Recibí tus letritas el domingo. Me dio mucho gusto, pues ya tenía hambre de saber de ti. Ya te extraño mucho muy seguido. Creo oír tus pasos y hasta te oigo hablar. Por aquí, así, así, porque no está del todo bien. Ayer se sintió acalenturado y mal del estómago. Ahora está regular. La niña ha estado también con calentura y muy inapetente y naturalmente yo muy angustiada de ver que se enflaquece. Los retratos aún no llegan. El sábado fue Otonelo* a recogerlos, pero no estaban. Dijo que estarían el martes o el miércoles. Creo que hasta mañana los recibirá. Tu vestido azul está listo para marchar, pero dice mamá (que) digas si lo necesitas. No va con el vestido amarillo, porque (se) maltratará mucho. La semana que entra se te mandará. Ya nos dirás cómo te queda el vestido. Procura seguir el bulto tan luego como recibas ésta. Quisiera ser más extensa, pero en este momento salgo a Orizaba a poner al express el bulto. Dale mil besos a mi serafín y dile que por qué está mudito. También (a) tus padrinos dales recuerdos. Y para ti mi cariño y un beso.


Guadalupe*

*Guadalupe Romero (1865-1965), Tití, quien siempre fue considerada parte de la familia, quedó huérfana desde muy pequeña y fue adoptada por el matrimonio Osorio Mondragón. Muchos años después, los bisnietos de don José y doña María de la Luz todavía tuvimos la oportunidad de pasar corriendo y ver a Tití sentada junto al radio, muy atenta a las corridas de toros. En cuanto a la carta, cuando Tití habla de una niña enfermita, es probable que se esté refiriendo a Clotilde, la hija del señor Tomás Otonelo.
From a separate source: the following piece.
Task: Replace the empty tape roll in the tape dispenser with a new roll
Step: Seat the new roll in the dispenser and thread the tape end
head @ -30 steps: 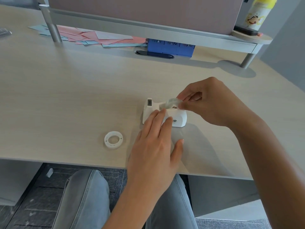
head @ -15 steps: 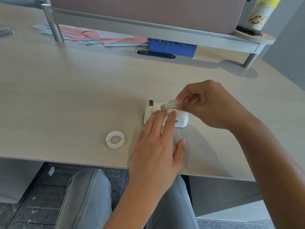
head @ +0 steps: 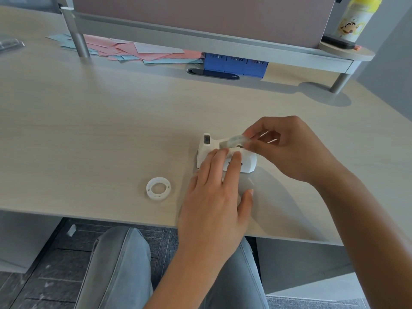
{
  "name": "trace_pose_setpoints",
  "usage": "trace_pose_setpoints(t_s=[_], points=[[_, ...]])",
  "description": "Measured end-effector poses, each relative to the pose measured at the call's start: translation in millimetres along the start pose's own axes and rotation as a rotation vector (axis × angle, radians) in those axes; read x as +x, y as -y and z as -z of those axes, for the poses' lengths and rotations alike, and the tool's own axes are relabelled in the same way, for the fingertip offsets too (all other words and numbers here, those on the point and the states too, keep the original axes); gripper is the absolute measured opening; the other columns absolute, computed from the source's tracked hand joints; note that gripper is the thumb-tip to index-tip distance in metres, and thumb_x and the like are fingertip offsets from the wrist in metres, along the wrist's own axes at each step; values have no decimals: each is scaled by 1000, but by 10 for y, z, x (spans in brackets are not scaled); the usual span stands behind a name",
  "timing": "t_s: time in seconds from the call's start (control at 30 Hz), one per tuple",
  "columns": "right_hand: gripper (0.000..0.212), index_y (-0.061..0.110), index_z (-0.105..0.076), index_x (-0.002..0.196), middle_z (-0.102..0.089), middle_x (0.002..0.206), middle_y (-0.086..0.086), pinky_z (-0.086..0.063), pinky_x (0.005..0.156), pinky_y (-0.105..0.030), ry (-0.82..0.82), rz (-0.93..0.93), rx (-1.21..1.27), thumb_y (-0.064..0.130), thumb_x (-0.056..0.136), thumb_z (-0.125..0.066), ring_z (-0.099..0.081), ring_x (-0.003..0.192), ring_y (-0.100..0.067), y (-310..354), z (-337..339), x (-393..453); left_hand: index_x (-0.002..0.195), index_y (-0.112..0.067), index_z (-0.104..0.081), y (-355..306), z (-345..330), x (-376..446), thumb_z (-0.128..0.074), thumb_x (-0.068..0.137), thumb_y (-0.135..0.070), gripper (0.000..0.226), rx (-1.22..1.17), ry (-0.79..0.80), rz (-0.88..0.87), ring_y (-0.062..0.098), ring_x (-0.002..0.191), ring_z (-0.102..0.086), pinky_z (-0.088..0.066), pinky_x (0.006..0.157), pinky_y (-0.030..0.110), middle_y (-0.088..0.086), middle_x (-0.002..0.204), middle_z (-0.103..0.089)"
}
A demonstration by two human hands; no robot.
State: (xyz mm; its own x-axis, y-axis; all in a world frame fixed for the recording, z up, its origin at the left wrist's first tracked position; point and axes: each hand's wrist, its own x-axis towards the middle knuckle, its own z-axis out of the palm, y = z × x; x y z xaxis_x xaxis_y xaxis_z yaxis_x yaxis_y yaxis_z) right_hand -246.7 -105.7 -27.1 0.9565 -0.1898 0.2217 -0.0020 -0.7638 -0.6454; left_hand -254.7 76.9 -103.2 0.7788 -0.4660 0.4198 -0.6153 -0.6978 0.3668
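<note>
A small white tape dispenser (head: 247, 162) stands on the wooden desk (head: 111, 130), its cutter end pointing left. My left hand (head: 214, 197) rests on the near side of the dispenser, two fingertips pressing its body. My right hand (head: 287, 148) pinches a clear strip of tape (head: 231, 140) drawn from the rear of the dispenser toward the cutter. The roll inside is hidden behind my fingers. A white empty tape core (head: 158, 188) lies flat on the desk, left of my left hand and apart from it.
Pink and blue paper sheets (head: 138, 51) lie under a raised shelf (head: 223, 41) at the back. A blue box (head: 236, 64) and a dark cable port (head: 213, 73) sit behind the dispenser. A yellow-lidded canister (head: 354, 16) stands on the shelf's right end. The desk's front edge runs just under my left wrist.
Both hands and the dispenser hold nearly the same pose. The strip of tape stays pinched in my right hand; only the camera has shifted slightly.
</note>
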Motion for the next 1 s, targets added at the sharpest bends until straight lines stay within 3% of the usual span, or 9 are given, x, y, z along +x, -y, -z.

viernes, 6 de agosto de 2010

Acróstico dedicado a la señorita Teresa Palafox


A Teresa


Te idolatro, ángel de mi alma.
Eres mi dicha y mi Cielo.
Ruégote, con gran anhelo,
Escuches ya mi pasión.
Si con esto te importuno,
Alma (¿?) del alma mía,
Perdona mi tontería,
Absuélveme, por favor.
La sentencia que me espera
A ti te toca dictar.
Fin será el de mi llorar
O el preludio de mi muerte.
X




El poema no tiene firma ni fecha, 
pero suponemos que fue escrito 
por un muy joven José Luis cerca de 1905.
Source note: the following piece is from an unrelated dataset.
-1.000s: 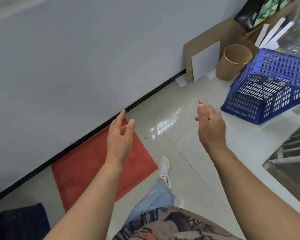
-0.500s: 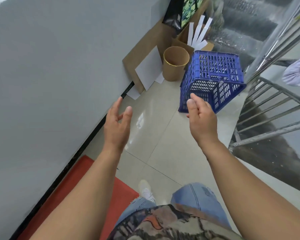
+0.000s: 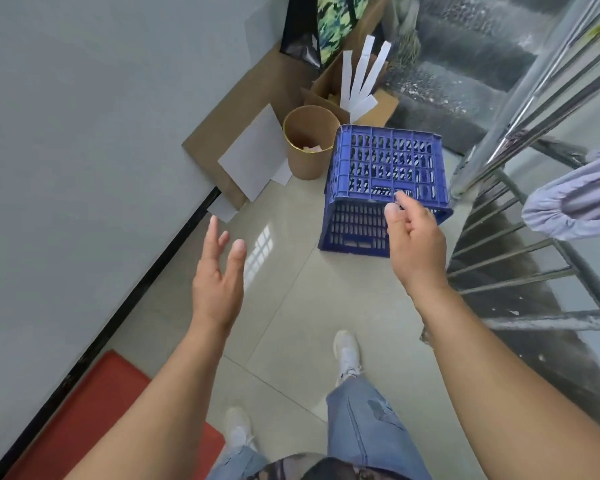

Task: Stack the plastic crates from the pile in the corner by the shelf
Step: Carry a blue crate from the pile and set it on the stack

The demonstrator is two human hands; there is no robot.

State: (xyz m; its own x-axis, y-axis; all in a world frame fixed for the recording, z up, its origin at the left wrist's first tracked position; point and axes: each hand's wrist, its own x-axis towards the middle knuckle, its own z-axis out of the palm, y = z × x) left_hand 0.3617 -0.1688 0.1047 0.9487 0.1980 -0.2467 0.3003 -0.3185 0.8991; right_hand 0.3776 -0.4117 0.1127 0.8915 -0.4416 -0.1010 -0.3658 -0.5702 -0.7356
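Left of crate (image 3: 388, 168): bare floor (image 3: 284, 271), open.
Behind: paper tub (image 3: 309, 147) close beside, cardboard (image 3: 222, 140) against wall.
Right: railing (image 3: 520, 209) close alongside.
Front: open tiles.

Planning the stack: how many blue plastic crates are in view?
1: a blue slatted plastic crate lying tipped on the floor tiles by the brown cylindrical bin, partly behind the right hand. Others may be out of frame.

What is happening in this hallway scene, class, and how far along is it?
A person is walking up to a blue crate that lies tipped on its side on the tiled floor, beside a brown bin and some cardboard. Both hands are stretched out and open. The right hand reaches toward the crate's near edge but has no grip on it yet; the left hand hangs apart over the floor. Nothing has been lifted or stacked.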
miércoles, 4 de agosto de 2010

La madre de José Luis


María de la Luz Mondragón y Mondragón en 1901

María de la Luz Mondragón y Mondragón, hija de José Guadalupe Mondragón y Concepción Mondragón, nació en Ixtlahuaca, Estado de México, el viernes 2 de marzo de 1855, en plena Revolución de Ayutla, aquella que culminaría meses más tarde con el destierro de Santa Anna y el exitoso interinato de Juan M. Álvarez.

Por la fecha de su nacimiento, podemos saber que María de la Luz tuvo a José Luis a la edad de 30 años.

A muy temprana edad, María de la Luz fue llevada a Toluca, donde vivió hasta 1875, año en que se trasladó con toda la familia a la Ciudad de México, donde poco más tarde contrajo matrimonio con el doctor José D. Osorio Gómez.


En esta fotografía de 1907, María de la Luz aparece, a los 52 años de edad, con la niña Elvira Otonelo, adoptada por la familia cuando murió la madre. Dos años después, el padre de Elvira regresó de Italia, casado con la hermana de su difunta esposa (a instancias de ella, como última voluntad). María de la Luz, con tristeza pero con la honorabilidad que la caracterizó siempre, entregó a Elvira a su padre y a su tía.

Hay otra foto de 1907 donde aparece Tomás Otonelo y su hija, pero en la foto se registra a la niña como Clotilde...

Los padres de María de la Luz eran primos hermanos, hijos de José María Mondragón Garduño y Mariano Mondragón Garduño, respectivamente, quienes a su vez eran hijos de Joaquín Mondragón y Josefa Garduño.